* GOAL OF THE EXERCISE *
Once the line holding "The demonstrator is" is written out, stop; begin at the first line of the material below and retype exactly, dropping pictures.

* DATA EXCERPT *
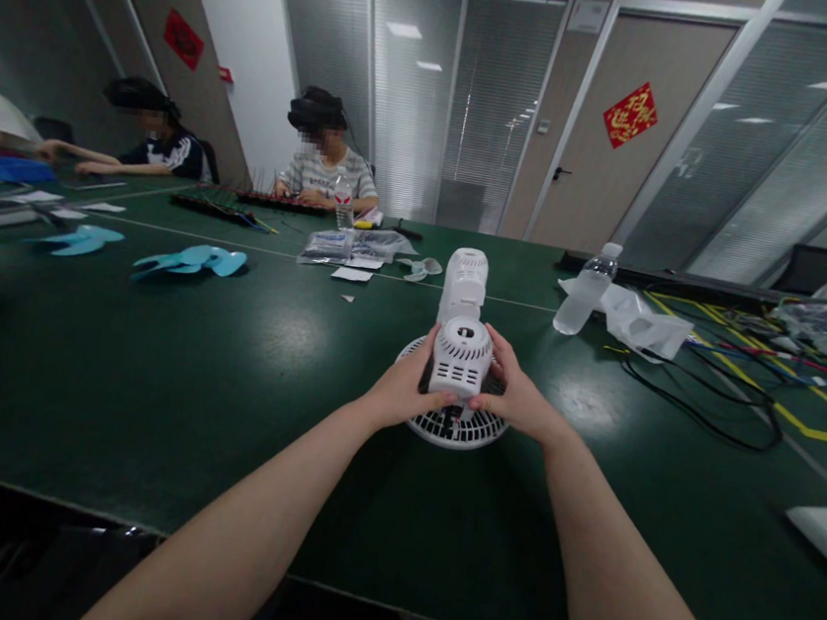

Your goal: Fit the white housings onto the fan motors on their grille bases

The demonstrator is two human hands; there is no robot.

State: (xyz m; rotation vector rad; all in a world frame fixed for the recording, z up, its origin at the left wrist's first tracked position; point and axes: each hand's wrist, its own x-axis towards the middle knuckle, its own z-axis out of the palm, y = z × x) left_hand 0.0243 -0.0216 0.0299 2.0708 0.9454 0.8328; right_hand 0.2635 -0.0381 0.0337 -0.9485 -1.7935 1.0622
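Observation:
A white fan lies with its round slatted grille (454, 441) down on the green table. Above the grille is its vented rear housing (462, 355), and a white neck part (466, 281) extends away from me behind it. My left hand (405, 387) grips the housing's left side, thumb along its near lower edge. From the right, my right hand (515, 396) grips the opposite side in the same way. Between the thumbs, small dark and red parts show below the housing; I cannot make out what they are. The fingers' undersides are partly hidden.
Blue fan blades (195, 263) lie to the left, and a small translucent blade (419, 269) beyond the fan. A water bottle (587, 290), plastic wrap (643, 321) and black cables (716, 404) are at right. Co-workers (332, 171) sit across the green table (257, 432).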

* FINAL ANSWER *
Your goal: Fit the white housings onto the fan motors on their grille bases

The demonstrator is two human hands; there is no robot.

No part of the answer remains open.